Work instructions -> Your answer should be one number, the count of lines in the records that carry the string "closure".

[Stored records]
================

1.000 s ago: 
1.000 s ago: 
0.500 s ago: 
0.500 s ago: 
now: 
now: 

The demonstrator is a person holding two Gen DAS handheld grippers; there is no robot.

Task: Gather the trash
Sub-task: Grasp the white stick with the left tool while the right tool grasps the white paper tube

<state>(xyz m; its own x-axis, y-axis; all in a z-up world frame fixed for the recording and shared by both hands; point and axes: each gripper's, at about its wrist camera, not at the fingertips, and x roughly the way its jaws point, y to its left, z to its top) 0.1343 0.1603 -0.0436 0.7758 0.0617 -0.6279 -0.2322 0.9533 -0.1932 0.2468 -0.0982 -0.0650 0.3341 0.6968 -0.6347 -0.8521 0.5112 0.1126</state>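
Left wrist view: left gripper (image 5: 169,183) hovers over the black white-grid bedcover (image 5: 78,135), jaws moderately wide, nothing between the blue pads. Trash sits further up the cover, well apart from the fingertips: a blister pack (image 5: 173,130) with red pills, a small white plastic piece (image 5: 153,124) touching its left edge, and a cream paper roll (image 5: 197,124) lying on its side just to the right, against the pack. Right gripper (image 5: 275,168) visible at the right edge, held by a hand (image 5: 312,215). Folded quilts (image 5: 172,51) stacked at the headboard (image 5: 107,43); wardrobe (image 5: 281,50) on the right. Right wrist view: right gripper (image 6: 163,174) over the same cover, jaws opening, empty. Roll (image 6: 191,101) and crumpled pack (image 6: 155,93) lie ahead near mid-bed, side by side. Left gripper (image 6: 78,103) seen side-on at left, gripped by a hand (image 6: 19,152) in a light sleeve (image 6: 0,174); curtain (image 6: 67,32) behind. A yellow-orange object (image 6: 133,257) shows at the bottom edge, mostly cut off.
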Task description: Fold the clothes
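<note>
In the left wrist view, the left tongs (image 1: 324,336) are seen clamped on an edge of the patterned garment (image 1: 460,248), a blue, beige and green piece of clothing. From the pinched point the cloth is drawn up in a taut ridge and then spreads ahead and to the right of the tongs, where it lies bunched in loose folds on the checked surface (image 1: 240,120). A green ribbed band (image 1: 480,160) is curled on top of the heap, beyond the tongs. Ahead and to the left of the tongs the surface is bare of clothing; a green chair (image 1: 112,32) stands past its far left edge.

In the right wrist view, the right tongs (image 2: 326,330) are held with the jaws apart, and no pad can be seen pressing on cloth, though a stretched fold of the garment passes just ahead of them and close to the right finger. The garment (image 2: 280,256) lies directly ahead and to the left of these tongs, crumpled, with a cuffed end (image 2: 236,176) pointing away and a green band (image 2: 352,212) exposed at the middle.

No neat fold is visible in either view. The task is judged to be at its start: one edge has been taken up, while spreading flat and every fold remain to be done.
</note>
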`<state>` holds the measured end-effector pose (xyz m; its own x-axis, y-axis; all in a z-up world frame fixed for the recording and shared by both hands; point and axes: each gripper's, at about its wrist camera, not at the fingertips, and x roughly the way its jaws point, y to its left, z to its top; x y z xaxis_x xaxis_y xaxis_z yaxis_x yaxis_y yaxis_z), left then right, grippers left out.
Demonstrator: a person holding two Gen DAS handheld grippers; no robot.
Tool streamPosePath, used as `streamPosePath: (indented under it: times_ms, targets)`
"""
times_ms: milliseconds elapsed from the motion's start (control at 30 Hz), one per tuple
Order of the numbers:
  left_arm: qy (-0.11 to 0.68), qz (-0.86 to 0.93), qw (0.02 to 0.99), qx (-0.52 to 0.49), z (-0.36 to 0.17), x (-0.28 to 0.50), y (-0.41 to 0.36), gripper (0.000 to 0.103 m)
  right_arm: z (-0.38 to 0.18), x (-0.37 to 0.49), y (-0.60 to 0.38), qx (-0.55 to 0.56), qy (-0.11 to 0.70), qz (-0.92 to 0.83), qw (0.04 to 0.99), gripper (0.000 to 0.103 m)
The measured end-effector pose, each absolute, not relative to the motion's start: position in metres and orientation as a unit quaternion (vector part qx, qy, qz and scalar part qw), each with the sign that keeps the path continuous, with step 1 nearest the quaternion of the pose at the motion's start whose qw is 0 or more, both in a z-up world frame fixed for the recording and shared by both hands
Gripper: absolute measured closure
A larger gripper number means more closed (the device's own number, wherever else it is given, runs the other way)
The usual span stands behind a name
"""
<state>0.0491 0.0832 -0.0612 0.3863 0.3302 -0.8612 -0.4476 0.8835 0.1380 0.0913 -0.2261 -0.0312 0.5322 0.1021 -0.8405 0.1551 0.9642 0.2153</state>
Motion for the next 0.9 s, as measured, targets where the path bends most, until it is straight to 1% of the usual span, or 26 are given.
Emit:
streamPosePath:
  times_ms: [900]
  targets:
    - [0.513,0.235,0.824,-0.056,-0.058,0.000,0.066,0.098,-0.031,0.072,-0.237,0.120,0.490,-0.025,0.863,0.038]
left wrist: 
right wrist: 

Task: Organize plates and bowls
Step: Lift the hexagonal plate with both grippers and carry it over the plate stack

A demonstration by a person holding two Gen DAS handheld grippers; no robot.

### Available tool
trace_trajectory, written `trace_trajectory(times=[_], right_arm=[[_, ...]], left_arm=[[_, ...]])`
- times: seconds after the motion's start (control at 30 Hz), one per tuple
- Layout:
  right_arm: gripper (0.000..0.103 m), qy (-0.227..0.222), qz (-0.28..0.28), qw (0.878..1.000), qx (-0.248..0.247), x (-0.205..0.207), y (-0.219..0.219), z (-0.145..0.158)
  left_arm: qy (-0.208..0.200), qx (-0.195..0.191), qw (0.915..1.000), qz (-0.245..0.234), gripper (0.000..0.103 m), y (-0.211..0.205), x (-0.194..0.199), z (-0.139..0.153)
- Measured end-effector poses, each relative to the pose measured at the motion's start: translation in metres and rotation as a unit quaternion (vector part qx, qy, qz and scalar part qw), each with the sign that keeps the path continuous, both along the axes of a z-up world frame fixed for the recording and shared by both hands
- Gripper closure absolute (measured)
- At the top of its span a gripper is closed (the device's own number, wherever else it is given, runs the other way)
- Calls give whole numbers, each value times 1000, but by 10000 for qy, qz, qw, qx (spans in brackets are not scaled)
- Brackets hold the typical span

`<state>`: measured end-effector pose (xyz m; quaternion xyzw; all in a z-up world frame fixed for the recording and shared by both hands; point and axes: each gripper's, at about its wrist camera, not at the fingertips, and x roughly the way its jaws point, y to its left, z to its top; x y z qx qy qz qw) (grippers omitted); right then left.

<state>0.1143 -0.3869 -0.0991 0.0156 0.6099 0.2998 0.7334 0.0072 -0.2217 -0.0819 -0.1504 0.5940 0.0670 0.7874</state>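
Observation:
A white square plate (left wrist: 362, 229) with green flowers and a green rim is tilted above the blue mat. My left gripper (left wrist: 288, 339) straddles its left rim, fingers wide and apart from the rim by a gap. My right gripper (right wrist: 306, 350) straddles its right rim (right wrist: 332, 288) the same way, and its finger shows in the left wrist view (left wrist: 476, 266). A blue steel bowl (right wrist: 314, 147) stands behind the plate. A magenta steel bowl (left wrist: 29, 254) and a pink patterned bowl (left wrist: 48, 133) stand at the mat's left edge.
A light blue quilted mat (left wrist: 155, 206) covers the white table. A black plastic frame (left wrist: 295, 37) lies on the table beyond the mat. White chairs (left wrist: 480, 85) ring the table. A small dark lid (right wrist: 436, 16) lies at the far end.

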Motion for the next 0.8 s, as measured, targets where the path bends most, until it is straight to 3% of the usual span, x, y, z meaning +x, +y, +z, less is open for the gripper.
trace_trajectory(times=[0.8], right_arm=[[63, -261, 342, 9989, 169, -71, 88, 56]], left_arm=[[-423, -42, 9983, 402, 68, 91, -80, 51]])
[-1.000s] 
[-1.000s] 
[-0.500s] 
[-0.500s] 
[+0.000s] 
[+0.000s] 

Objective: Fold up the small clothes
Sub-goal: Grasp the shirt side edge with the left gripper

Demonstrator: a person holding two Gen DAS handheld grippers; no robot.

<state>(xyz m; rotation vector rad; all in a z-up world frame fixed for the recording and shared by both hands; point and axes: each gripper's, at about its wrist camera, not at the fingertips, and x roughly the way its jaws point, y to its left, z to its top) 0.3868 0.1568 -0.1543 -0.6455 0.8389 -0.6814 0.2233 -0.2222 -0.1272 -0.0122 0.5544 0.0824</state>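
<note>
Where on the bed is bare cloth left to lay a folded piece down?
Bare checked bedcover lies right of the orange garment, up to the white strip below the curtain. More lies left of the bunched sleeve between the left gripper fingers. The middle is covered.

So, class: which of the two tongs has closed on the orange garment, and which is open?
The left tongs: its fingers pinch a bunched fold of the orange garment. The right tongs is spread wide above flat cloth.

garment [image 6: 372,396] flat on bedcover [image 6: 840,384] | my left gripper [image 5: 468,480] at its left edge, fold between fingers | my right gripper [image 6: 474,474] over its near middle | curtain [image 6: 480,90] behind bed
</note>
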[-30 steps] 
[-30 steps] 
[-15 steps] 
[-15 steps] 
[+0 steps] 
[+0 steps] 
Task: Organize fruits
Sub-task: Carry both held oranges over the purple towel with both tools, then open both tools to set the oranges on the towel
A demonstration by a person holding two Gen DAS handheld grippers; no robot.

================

Problem solution -> 2